Suggestion d’écoute : John Coltrane, « Impressions », live au Village Vanguard, 1961
On le constate, performer, jouer ensemble, en jazz, c’est véritablement œuvrer à plusieurs, en temps réel, généralement à partir d’un canevas plus ou moins précis (ce que décrit le texte de Bill Evans pour So What de Miles Davis, par exemple), mais toujours suffisamment « ouvert » (lorsqu’il y en a un) pour permettre à chaque personnalité musicale du groupe d’exprimer son potentiel de création et interagir24 avec les autres membres du groupe. Une démocratie en action en quelque sorte.

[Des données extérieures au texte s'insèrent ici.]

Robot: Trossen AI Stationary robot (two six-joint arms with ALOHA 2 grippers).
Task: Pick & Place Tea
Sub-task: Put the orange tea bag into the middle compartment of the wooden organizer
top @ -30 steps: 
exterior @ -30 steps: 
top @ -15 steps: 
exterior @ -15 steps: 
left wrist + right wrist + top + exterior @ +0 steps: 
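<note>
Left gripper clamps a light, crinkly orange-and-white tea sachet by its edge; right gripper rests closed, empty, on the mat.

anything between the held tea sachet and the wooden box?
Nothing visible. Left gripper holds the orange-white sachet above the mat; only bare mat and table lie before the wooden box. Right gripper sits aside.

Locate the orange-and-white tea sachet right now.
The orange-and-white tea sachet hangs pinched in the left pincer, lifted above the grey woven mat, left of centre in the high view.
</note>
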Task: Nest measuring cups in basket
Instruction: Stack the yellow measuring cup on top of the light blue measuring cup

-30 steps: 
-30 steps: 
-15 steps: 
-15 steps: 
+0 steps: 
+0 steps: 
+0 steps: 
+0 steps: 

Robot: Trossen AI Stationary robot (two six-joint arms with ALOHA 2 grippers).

Pour être exhaustif sur cette question d’auctorialité partagée en jazz, il faudrait aussi pouvoir prendre en considération le rôle du public (la proximité favorisant son implication dans la performance). Lors de nombreuses prestations en club, les manifestations de ferveur, l’interaction de l’assistance avec l’orchestre sont susceptibles de galvaniser la créativité des improvisateurs, les poussant à orienter leurs choix dans une direction plutôt que dans une autre. Cette présence participative du public ne suffit sans doute pas à en faire un co-créateur de la performance. Mais elle a le mérite de mettre en évidence la nature fondamentalement participative d’une performance de jazz, dont l’auctorialité ne saurait être attribuée à un seul compositeur, quoi qu’en puisse laisser à penser le droit de l’édition.